### Exercise description
Wherever the string "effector" shows up in the data below, copy the whole line.

··· Collected data

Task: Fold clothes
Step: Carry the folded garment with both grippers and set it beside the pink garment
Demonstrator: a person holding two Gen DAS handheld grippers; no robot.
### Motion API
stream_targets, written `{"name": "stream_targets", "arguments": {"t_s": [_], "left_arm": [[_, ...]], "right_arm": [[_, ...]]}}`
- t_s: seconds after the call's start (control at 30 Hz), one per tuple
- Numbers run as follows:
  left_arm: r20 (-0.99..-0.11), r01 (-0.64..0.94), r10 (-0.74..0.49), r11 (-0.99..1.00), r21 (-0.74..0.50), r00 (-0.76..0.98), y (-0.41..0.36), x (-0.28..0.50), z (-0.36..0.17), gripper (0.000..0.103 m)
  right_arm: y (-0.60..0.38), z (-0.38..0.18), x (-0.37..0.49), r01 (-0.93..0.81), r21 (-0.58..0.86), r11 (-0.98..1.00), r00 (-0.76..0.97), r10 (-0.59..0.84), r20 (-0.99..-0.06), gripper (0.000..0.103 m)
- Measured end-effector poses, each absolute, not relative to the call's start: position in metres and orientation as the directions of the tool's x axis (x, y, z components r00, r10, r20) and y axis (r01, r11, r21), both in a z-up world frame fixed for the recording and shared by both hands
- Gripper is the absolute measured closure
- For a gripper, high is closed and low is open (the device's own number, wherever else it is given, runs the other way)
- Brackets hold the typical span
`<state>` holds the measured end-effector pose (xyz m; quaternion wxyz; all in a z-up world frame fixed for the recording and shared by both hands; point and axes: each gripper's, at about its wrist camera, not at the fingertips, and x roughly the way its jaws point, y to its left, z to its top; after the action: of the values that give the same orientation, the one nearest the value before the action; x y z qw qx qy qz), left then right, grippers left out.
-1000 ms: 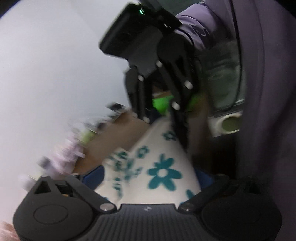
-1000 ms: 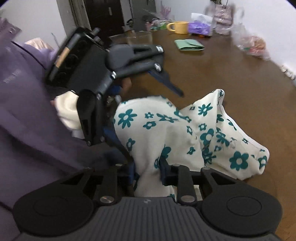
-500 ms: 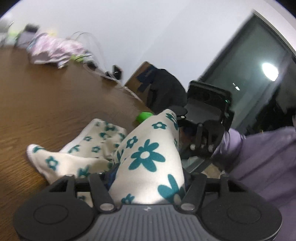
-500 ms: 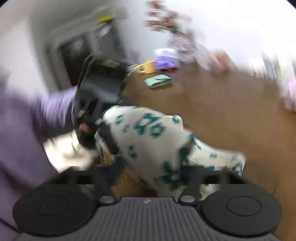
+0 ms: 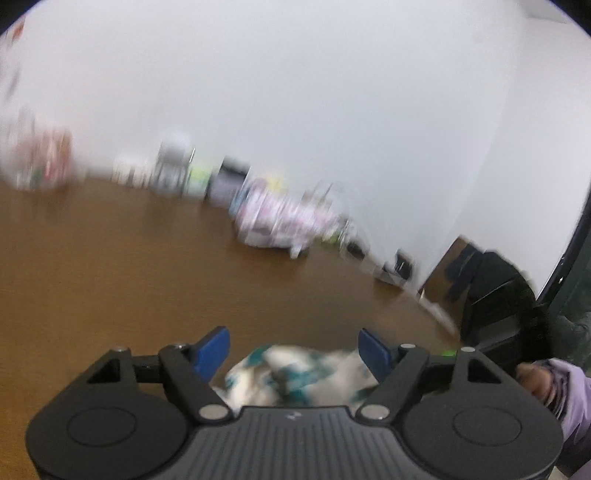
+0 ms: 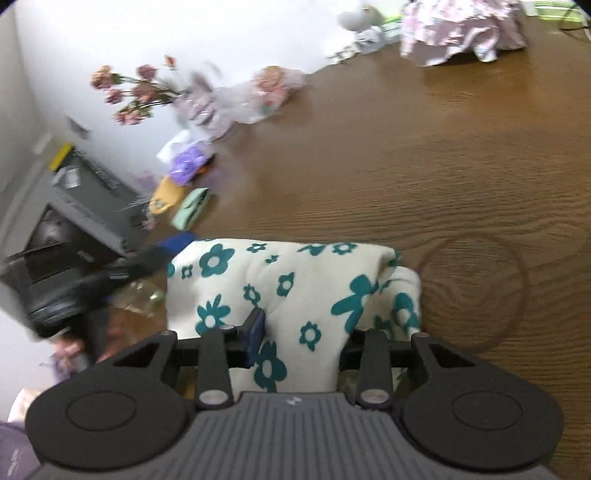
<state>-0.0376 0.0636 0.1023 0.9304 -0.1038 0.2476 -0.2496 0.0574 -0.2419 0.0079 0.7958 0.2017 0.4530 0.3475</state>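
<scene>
A floral garment [image 6: 280, 284] is bunched on the wooden table [image 6: 461, 155] between the closing jaws of the right gripper [image 6: 299, 339]; the left gripper [image 5: 293, 349] is spread just above it. A loose pinch could undo the fold.

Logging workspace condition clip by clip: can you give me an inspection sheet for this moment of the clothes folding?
Surface: brown wooden table, grain visible.
Job's things: floral garment, white with teal flowers, bunched at the table's near side.
Clutter: pink flowers, lilac cloth heap, folded green item and yellow mug towards the wall.
Grippers: left gripper has its jaws wide open, with the garment low between them and the pads not touching it. Right gripper has its jaws closing, with the garment bunched between them.
Cables: nothing seen clearly; the far edge is blurred.
Surroundings: white wall, dark chair, a person's lilac sleeve.
</scene>
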Motion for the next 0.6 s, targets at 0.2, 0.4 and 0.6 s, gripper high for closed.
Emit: {"name": "stream_targets", "arguments": {"t_s": [0.2,0.4,0.6], "left_arm": [[-0.544,0.367,-0.375,0.921,-0.128,0.75,0.026,-0.039,0.076,0.058],[-0.54,0.37,-0.426,0.904,-0.214,0.726,0.042,-0.033,0.059,0.058],[-0.546,0.375,-0.435,0.899,-0.226,0.716,0.047,-0.026,0.038,0.054]], "right_arm": [[-0.239,0.029,0.04,-0.423,0.49,0.763,0.468,0.646,-0.603,0.06],[-0.229,0.058,0.013,-0.508,0.333,0.795,0.603,0.604,-0.521,0.082],[-0.198,0.009,0.023,-0.462,0.309,0.831,0.54,0.54,-0.645,0.09]]}}
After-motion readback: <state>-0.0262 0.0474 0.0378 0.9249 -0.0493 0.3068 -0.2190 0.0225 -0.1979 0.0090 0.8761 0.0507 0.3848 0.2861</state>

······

### Completed task
- Measured end-effector poses, each absolute, not relative to the call's start: position in metres and orientation as the directions of the tool's x axis (x, y, z components r00, r10, r20) and y axis (r01, r11, r21), both in a z-up world frame fixed for the recording and shared by both hands
`<state>` holds the measured end-effector pose (xyz m; quaternion wxyz; all in a z-up world frame fixed for the recording and shared by both hands; point and axes: each gripper's, at about its wrist camera, not at the fingertips, and x roughly the way its jaws point, y to its left, z to its top; after the action: of the values that give the same orientation, the one nearest the value before the action; x y z qw qx qy qz), left then right, grippers left out.

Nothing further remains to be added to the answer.